MGM Mirage (NYSE:
MGM)
The Casino Operators have had a precipitous fall along with
the rest of the market during the month of October. Les Vegas Sands has fallen
near 40% while MGM Mirage has taken a fall from $30 a share down to $12 a share
today. Look for more weakness as gambling is not in the cards for American
consumers struck will dismal economic outlooks.
A Number of Issues
First the cost of oil was keeping
numbers of gamblers from visiting Las
Vegas. Then the Chinese decided there were too many countrymen
and women visiting Macau. Now a global credit
crunch and subsequent equity collapse will prevent dollars from being gambled
at casinos world-wide.
Fundamentally
Fundamentally, I feel MGM Mirage is
the weakest of the big Casino Operators.

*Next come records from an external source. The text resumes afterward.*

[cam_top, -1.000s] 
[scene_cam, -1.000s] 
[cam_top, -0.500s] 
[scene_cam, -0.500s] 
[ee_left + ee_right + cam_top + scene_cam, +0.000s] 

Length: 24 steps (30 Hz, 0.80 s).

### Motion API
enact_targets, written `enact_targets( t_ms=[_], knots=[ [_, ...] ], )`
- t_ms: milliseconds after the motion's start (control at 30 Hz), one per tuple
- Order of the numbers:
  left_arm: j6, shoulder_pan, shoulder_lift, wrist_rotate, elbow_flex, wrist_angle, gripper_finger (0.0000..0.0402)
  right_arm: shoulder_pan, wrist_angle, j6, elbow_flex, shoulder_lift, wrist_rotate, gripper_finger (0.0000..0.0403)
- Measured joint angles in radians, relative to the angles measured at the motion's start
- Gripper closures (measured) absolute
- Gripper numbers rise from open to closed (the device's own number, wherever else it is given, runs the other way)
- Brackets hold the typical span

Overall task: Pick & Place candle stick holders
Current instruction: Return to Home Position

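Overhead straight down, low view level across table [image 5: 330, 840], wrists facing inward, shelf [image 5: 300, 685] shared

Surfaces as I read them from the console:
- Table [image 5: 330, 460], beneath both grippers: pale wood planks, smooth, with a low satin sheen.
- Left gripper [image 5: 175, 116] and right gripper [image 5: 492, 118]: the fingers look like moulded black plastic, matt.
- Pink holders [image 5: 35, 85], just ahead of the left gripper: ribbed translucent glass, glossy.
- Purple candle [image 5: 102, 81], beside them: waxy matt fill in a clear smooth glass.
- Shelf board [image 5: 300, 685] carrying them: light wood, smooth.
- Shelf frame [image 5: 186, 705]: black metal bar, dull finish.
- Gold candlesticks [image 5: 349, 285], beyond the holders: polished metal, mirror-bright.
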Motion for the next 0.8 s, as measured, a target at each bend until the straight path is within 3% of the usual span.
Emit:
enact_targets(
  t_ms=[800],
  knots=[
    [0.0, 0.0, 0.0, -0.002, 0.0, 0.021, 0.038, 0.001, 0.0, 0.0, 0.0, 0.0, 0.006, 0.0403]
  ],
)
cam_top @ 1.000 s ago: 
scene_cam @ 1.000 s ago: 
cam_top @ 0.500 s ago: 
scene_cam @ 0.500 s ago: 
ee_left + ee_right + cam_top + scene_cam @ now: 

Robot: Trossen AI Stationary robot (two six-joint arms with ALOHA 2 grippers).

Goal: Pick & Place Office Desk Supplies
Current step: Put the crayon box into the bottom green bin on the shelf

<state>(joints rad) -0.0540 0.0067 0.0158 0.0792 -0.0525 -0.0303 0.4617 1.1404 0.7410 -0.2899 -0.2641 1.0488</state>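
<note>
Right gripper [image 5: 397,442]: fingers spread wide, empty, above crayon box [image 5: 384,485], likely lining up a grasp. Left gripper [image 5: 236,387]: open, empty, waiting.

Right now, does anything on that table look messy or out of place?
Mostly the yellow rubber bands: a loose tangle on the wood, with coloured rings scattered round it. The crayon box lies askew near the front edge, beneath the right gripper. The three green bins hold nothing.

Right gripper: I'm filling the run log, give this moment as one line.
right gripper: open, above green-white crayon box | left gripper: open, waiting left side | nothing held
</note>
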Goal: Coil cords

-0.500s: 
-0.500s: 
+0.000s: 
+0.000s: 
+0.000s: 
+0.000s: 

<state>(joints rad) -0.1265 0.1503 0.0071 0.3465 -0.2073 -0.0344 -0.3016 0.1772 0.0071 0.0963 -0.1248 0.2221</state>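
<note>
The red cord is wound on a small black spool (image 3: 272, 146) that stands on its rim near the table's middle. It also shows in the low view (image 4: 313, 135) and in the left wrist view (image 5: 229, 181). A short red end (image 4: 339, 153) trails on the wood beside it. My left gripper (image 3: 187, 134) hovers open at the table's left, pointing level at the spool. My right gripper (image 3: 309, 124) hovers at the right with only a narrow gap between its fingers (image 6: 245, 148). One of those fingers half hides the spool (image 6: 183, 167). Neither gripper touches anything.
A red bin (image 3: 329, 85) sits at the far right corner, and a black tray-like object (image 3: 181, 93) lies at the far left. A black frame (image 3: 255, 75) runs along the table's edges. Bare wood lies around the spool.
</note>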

Las Vegas Sands (NYSE: LVS) is in the
middle ground with Wynn Resorts (Nasdaq: WYNN) operating their properties for
the most profit. MGM is experiencing a revenue decline of 3% for the year with
earnings falling 30% for the same period compare to last year. The company has
missed their previous three earnings estimates and seen analysts reduce current
quarter earnings expectations from 41 cents a share down to 34 cents a share.
The Trade
With
some protection in some off-setting Call options you could get short the stock
of MGM Mirage. Foreign investment from Dubia could lead to a spike in the price
of the stock which is why the protection is needed. I am also looking for a
rebound in the overall market with a couple of solid earnings announcements and
a few positive government reports changing sentiment.